EXERCISE REQUIREMENTS: Word for word, restate the entries below from their first line through the line that contains "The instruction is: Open".

RECORD EXTRACTS:

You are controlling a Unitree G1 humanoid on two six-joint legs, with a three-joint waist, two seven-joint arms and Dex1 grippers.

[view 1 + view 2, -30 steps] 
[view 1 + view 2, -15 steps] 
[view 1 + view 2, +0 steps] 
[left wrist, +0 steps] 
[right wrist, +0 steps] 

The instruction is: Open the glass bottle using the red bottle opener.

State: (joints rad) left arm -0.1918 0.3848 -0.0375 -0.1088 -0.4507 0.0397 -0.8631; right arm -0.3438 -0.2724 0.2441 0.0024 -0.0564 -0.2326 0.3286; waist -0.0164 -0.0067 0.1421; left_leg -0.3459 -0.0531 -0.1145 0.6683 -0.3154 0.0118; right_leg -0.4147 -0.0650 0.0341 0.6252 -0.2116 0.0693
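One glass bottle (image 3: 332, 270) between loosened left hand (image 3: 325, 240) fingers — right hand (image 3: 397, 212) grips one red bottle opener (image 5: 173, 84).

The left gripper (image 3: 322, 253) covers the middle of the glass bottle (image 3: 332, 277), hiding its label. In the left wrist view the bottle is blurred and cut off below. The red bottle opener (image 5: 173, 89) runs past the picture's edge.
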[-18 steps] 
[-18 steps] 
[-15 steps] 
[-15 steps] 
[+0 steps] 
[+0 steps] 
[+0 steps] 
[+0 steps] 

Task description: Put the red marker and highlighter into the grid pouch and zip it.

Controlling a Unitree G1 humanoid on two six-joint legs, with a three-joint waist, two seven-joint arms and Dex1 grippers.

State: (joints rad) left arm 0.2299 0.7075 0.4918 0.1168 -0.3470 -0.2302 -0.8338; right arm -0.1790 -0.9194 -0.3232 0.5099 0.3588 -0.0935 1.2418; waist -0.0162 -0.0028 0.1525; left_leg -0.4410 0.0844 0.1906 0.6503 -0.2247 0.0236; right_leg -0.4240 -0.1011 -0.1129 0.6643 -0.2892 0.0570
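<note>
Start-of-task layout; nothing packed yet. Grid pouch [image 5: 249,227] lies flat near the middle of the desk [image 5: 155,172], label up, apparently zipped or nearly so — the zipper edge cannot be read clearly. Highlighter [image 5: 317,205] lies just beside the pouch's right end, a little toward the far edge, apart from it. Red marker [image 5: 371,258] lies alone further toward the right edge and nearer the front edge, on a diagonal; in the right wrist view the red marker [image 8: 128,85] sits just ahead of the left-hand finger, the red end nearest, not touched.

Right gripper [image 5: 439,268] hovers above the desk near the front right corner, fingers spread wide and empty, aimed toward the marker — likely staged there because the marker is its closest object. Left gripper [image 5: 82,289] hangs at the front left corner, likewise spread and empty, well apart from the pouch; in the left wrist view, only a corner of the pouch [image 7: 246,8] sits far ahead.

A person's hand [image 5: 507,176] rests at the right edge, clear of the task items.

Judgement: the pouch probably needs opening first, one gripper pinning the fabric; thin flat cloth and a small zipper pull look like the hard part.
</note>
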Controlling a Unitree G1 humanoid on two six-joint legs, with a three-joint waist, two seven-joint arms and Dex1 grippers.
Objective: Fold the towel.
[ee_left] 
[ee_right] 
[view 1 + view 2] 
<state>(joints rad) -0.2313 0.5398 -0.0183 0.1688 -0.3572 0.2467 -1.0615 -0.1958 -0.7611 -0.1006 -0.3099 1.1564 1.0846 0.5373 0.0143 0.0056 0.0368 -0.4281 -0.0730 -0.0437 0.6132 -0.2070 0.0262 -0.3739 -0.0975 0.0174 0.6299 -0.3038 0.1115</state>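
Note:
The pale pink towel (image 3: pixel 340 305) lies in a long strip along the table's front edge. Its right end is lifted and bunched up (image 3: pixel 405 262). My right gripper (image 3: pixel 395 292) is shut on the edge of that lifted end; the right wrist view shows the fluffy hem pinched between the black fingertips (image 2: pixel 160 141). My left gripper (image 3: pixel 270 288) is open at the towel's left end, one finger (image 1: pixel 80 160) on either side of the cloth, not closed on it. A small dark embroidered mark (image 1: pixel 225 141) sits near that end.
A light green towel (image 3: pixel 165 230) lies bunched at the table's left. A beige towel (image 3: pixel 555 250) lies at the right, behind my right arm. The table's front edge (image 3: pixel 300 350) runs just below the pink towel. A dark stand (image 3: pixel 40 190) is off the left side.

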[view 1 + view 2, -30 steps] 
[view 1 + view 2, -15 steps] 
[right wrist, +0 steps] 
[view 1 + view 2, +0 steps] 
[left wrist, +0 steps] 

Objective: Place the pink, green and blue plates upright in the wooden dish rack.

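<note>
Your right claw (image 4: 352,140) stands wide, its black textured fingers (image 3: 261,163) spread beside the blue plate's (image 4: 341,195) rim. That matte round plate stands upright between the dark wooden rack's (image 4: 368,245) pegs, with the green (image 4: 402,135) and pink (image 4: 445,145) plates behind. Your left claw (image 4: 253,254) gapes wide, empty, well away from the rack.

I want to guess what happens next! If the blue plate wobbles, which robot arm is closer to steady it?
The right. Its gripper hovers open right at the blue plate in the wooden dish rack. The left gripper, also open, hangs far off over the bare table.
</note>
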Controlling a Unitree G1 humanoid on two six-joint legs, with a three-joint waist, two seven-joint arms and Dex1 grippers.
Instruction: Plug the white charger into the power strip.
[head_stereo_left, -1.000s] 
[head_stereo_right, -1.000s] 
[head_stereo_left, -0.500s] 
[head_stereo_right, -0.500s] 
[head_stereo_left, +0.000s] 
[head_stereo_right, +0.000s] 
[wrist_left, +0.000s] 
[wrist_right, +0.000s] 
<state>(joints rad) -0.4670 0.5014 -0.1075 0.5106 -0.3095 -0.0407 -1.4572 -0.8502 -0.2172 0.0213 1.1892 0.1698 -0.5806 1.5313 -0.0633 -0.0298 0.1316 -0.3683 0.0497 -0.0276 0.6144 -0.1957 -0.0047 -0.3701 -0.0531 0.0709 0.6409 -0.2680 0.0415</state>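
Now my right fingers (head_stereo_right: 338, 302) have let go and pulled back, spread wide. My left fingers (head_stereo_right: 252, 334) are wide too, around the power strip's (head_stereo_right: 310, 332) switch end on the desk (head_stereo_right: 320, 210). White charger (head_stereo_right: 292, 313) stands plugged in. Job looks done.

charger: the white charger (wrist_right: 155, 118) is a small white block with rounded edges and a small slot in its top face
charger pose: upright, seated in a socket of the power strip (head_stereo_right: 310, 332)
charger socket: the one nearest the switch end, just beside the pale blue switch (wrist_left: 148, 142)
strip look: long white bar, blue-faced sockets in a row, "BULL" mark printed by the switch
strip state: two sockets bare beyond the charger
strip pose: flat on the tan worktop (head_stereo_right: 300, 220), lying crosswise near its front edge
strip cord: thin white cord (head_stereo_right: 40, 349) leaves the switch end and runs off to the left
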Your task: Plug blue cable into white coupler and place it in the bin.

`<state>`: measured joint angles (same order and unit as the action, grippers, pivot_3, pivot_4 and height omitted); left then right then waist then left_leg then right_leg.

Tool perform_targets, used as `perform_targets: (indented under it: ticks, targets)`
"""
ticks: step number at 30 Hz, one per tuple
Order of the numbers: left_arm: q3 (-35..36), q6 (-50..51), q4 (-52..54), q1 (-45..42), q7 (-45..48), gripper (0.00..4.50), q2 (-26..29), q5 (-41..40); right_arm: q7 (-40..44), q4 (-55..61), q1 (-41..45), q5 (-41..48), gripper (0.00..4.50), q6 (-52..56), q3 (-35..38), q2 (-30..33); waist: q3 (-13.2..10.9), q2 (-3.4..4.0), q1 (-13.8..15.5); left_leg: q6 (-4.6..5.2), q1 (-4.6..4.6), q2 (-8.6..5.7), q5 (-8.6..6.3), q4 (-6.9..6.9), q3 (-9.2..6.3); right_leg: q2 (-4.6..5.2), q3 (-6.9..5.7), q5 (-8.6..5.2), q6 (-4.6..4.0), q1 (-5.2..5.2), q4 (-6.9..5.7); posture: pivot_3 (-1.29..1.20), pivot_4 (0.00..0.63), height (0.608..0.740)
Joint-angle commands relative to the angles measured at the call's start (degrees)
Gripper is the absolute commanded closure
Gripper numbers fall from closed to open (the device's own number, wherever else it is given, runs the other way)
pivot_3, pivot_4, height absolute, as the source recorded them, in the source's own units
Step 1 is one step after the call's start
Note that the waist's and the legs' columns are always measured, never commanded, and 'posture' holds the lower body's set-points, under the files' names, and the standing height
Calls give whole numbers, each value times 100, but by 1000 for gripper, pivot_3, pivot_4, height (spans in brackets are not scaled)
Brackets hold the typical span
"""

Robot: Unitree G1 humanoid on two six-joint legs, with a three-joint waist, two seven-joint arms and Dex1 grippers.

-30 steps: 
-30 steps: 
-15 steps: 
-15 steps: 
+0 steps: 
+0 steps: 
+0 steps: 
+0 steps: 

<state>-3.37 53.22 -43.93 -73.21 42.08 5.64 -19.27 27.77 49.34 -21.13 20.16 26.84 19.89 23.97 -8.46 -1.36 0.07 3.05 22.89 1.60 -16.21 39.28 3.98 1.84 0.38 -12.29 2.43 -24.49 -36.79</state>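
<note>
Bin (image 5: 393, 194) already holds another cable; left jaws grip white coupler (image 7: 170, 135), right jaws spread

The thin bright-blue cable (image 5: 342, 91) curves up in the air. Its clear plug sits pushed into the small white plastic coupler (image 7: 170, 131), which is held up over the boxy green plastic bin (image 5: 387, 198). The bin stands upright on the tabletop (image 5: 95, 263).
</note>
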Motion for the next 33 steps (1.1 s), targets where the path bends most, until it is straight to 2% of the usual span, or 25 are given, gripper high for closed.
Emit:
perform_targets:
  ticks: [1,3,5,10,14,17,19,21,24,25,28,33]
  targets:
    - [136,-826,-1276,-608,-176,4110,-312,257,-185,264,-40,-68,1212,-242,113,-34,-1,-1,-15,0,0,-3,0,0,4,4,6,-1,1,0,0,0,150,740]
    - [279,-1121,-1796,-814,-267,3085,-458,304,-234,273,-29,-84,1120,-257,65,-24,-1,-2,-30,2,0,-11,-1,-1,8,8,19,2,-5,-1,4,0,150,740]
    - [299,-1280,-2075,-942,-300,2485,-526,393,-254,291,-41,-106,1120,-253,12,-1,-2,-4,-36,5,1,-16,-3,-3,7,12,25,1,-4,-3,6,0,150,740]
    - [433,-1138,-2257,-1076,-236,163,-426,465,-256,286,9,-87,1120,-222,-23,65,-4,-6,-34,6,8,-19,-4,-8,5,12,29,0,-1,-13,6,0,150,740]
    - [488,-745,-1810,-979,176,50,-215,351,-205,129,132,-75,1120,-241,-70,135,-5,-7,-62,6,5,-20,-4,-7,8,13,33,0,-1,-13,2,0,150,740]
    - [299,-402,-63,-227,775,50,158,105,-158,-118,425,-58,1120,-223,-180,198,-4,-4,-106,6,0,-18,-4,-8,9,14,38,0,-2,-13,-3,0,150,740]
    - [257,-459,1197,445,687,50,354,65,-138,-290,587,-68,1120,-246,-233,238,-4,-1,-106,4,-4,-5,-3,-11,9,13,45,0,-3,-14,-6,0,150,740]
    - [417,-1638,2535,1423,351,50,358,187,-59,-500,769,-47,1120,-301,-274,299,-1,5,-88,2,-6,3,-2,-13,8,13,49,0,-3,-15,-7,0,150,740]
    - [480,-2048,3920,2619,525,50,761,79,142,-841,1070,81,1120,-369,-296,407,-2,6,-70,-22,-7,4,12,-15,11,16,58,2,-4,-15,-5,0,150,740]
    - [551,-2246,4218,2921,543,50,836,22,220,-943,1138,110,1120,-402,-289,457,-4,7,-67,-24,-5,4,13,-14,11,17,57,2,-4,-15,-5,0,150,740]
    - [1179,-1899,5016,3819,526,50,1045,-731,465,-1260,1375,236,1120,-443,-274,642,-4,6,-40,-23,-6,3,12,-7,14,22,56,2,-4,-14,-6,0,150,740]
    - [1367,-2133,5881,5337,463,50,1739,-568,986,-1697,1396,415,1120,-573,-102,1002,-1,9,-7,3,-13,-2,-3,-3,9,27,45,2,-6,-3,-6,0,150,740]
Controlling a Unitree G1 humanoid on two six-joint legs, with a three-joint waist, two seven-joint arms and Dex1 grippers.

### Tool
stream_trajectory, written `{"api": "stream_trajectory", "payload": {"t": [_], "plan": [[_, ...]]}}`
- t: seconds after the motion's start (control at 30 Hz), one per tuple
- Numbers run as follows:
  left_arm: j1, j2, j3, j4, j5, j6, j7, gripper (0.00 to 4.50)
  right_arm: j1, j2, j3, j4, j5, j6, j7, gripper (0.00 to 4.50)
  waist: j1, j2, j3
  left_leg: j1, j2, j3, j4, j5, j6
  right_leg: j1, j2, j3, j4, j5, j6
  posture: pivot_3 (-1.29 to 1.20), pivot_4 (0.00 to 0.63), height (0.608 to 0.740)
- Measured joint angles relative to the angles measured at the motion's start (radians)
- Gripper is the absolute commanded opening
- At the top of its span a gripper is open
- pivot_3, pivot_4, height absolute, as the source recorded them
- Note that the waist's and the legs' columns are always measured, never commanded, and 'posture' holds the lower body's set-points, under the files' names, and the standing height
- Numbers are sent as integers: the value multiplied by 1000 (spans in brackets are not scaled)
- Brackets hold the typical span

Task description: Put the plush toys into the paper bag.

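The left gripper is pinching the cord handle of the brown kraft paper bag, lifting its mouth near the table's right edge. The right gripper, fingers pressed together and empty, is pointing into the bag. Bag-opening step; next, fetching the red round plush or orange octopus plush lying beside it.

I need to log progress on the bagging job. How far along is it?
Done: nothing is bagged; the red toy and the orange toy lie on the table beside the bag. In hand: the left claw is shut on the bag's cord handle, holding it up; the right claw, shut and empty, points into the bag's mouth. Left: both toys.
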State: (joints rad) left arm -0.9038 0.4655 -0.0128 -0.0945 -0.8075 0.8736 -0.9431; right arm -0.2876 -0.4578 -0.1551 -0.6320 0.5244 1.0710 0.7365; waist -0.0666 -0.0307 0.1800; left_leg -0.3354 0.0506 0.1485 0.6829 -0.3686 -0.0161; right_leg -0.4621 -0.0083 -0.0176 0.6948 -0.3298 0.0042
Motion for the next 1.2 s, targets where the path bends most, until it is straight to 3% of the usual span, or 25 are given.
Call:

ANSWER BELOW:
You are controlling a Unitree G1 humanoid on two six-joint legs, with a three-joint waist, two seven-joint arms and Dex1 grippers.

[view 1 + view 2, -30 steps] 
[view 1 + view 2, -15 steps] 
[view 1 + view 2, +0 steps] 
[left wrist, +0 steps] 
[right wrist, +0 steps] 

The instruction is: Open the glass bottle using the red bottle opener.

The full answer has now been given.